VIENNA, AUSTRIA -- June 8, 2005 -- Rheumatoid arthritis (RA) patients whose joint damage was inhibited through a combination therapy of Humira(R) (adalimumab) and methotrexate early in the course of their disease were less likely to experience further damage two years later, according to a new Abbott study.

The PREMIER study found that patients with early RA (less than three years of disease duration) who were treated for six months with a combination of Humira and methotrexate experienced significantly less radiographic progression (joint damage) compared to patients who took methotrexate alone.

The data were presented at the annual congress of the European League Against Rheumatism (EULAR). In addition, PREMIER results also indicate that approximately one in two patients achieved clinical remission (defined as DAS28<2.6).

The Disease Activity Score (DAS) measures disease activity responses in RA by assessing tender and swollen joint count, general health status and an inflammatory marker.

First Six Months of Therapy Critical in Inhibiting Long-Term Progression

One of the PREMIER study's co-primary endpoints was inhibition of radiographic progression, as measured by the change in Total Sharp Score (TSS).

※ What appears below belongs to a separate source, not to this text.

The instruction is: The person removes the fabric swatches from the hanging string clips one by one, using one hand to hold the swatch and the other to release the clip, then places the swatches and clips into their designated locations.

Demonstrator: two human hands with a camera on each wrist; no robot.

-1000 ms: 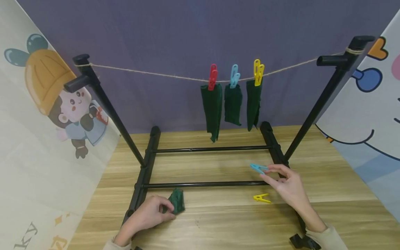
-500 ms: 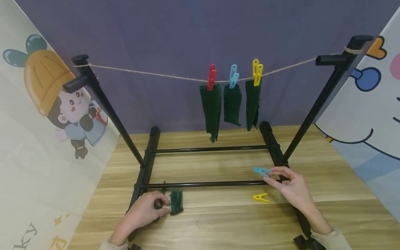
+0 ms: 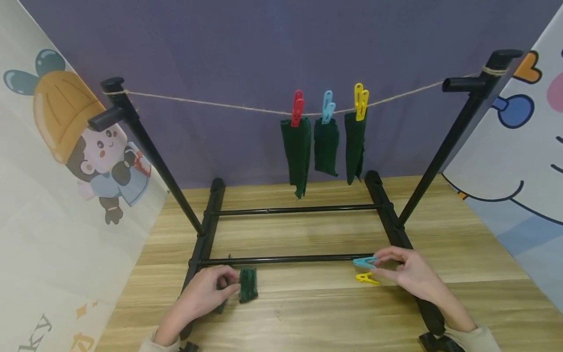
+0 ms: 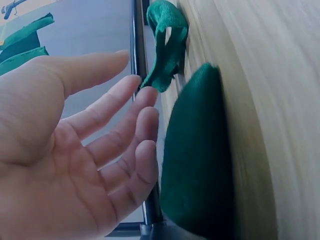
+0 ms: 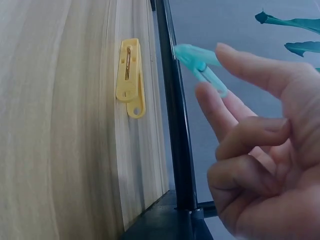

TSS assesses bone erosion and joint-space narrowing on X-rays.

Seventy-six percent of patients treated with combination therapy showed no signs of disease progression at six months and of these patients nearly three- quarters (74%) continued to show no progression after 2 years.

In comparison, only 51% of patients taking only methotrexate showed no signs of disease progression at six months and of those patients 61% continued to show no signs of progression at two years.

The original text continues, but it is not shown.